▶ Exercise
Output all of the records again, exactly as written.

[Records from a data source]
[Start of section]

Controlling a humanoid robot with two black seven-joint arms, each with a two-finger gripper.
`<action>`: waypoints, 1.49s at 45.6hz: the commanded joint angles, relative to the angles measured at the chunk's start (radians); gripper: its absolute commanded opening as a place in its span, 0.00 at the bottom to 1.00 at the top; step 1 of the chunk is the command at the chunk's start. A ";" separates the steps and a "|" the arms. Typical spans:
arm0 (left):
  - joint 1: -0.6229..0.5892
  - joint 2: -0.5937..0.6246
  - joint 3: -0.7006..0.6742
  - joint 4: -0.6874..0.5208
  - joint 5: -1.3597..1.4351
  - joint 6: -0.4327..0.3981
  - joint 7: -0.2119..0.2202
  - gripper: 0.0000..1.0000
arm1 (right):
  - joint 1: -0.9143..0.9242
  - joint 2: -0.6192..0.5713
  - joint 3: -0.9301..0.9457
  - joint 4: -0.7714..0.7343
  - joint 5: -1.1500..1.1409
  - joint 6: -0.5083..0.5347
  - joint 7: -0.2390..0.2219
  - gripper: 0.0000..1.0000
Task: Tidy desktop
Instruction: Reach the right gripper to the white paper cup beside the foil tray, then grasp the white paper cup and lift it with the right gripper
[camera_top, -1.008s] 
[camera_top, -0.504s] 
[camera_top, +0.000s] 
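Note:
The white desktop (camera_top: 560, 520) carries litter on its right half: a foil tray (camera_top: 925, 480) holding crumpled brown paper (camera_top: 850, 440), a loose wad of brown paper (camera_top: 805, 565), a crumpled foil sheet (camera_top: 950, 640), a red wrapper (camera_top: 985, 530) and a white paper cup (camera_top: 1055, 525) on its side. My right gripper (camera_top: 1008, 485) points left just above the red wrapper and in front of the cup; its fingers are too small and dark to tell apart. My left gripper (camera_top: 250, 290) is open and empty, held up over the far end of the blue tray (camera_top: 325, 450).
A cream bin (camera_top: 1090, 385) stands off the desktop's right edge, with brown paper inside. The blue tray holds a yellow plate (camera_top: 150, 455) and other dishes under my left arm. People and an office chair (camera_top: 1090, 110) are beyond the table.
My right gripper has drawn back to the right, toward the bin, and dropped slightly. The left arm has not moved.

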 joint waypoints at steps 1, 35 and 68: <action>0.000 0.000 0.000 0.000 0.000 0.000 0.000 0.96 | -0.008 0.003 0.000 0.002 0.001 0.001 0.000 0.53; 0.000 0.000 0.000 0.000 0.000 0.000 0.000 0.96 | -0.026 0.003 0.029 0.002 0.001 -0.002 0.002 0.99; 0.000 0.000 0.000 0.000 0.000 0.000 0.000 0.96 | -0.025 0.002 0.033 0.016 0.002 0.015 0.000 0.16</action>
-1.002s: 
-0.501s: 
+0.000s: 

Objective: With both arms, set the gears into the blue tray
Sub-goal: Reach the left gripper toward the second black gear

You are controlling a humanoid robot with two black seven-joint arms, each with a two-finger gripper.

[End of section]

▶ Expected answer
Controlling a humanoid robot with two black seven-joint arms, each with a two-finger gripper.
`<action>`: waypoints, 1.49s at 45.6hz: the commanded joint angles, relative to the angles measured at the chunk's start (radians); gripper: its absolute commanded opening as a place in its span, 0.00 at the bottom to 1.00 at the top; step 1 of the chunk is the command at the chunk's start. A ";" separates the steps and a "|" the arms. Typical spans:
arm0 (left):
  - joint 1: -0.6229..0.5892
  - joint 2: -0.5937..0.6246
  - joint 3: -0.7006..0.6742
  - joint 4: -0.6874..0.5208
  - joint 5: -1.3597..1.4351
  - joint 6: -0.4327..0.3981
  - joint 7: -0.2119..0.2202
  - gripper: 0.0000..1.0000
arm1 (right):
  - joint 1: -0.9143..0.9242
  - joint 2: -0.6192..0.5713
  - joint 3: -0.9301..0.9457
  - joint 4: -0.7714..0.7343
  - joint 5: -1.1500..1.1409
  - joint 6: -0.5083..0.5347
  - joint 7: -0.2390..0.2219
  - gripper: 0.0000..1.0000
Task: Tidy desktop
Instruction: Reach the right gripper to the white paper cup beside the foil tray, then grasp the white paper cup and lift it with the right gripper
[camera_top, -1.008s] 
[camera_top, -0.504s] 
[camera_top, +0.000s] 
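Note:
The white desktop (camera_top: 560, 520) carries litter on its right half: a foil tray (camera_top: 925, 480) holding crumpled brown paper (camera_top: 850, 440), a loose wad of brown paper (camera_top: 805, 565), a crumpled foil sheet (camera_top: 950, 640), a red wrapper (camera_top: 985, 530) and a white paper cup (camera_top: 1055, 525) on its side. My right gripper (camera_top: 1008, 485) points left just above the red wrapper and in front of the cup; its fingers are too small and dark to tell apart. My left gripper (camera_top: 250, 290) is open and empty, held up over the far end of the blue tray (camera_top: 325, 450).
A cream bin (camera_top: 1090, 385) stands off the desktop's right edge, with brown paper inside. The blue tray holds a yellow plate (camera_top: 150, 455) and other dishes under my left arm. People and an office chair (camera_top: 1090, 110) are beyond the table.
My right gripper has drawn back to the right, toward the bin, and dropped slightly. The left arm has not moved.
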
 joint waypoints at steps 1, 35 and 68: <action>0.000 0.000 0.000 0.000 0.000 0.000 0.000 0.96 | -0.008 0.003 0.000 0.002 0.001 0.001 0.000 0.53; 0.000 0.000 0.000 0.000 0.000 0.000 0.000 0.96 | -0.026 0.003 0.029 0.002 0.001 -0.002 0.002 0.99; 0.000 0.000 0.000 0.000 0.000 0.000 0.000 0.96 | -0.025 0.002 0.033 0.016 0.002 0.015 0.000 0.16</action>
-1.002s: 
-0.501s: 
+0.000s: 

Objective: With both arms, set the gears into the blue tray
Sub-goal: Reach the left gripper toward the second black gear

You are controlling a humanoid robot with two black seven-joint arms, each with a two-finger gripper.

Work on the exercise is now concluded.